EXTRACTED RECORDS: Begin
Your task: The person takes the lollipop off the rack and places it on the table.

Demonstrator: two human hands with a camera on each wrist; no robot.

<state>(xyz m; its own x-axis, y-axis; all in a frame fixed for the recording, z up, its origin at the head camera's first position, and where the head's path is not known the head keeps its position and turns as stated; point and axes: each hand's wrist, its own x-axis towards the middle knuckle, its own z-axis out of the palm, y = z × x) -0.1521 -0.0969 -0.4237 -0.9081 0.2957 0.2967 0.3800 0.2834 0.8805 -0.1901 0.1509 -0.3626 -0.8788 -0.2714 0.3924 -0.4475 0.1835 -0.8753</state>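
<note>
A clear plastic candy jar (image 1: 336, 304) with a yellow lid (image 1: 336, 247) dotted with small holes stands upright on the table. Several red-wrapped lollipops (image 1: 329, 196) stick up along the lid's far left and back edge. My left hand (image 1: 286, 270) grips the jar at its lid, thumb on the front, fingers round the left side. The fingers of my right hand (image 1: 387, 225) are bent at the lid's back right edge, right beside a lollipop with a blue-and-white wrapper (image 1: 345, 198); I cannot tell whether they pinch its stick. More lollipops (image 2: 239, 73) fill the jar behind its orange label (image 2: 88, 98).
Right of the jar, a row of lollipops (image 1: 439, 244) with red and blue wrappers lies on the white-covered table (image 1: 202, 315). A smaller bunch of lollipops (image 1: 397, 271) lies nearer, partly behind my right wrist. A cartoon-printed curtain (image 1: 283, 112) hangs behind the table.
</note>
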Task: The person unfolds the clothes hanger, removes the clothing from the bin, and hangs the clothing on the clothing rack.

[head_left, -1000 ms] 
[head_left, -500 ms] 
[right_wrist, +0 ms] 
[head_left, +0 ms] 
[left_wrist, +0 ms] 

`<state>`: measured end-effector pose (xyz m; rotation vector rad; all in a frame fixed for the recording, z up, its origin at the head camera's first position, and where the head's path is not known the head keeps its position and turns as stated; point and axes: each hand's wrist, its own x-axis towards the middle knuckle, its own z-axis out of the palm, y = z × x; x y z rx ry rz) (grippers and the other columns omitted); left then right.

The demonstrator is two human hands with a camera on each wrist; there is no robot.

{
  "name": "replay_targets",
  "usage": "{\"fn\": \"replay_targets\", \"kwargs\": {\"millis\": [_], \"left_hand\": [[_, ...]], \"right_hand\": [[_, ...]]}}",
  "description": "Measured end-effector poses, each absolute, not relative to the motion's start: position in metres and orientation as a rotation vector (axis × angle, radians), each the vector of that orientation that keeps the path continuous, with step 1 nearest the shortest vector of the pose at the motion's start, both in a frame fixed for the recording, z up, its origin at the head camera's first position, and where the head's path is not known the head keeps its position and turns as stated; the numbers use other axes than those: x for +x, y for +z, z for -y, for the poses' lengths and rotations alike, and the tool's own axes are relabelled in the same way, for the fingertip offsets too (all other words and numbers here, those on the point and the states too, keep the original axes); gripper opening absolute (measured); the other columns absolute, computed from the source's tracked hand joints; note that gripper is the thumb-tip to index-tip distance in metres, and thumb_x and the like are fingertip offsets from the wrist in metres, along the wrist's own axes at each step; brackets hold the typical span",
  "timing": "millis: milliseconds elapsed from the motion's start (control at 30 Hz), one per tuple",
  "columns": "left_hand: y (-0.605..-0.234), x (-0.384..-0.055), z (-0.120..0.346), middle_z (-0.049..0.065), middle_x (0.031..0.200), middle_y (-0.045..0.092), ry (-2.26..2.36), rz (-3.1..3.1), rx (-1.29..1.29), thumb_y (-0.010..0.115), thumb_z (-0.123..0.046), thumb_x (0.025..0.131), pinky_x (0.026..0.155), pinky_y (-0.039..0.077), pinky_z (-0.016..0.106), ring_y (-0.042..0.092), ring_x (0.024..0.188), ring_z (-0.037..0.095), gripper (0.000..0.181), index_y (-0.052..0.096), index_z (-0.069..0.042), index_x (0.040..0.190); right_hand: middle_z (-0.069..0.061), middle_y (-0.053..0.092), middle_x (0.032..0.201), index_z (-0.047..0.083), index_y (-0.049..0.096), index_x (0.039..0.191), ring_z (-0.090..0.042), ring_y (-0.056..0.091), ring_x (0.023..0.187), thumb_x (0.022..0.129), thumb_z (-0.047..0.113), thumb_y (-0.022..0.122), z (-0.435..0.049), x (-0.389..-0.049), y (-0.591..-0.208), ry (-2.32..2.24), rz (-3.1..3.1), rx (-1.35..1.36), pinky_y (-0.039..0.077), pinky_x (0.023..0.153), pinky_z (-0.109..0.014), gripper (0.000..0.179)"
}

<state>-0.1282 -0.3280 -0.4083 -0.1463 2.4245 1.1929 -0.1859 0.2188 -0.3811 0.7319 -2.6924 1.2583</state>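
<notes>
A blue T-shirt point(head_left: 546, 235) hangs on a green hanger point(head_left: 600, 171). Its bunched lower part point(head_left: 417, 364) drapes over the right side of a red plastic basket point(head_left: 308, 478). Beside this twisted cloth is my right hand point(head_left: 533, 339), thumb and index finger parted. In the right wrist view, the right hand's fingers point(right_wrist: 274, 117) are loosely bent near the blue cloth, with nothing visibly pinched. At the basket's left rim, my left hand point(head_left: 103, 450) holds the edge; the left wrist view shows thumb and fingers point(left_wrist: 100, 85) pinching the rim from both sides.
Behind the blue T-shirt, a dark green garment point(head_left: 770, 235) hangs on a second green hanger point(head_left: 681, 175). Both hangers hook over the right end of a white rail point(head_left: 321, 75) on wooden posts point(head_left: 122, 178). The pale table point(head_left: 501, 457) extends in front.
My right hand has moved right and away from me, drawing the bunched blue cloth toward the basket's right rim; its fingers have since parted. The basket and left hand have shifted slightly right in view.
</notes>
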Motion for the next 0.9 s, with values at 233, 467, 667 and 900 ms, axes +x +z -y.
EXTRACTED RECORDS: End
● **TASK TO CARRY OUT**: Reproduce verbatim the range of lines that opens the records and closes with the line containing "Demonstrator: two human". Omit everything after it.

● **EXERCISE RESULT**:
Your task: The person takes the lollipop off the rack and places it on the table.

Demonstrator: two human hands with a camera on each wrist; no robot.

The answer given is complete as it stands.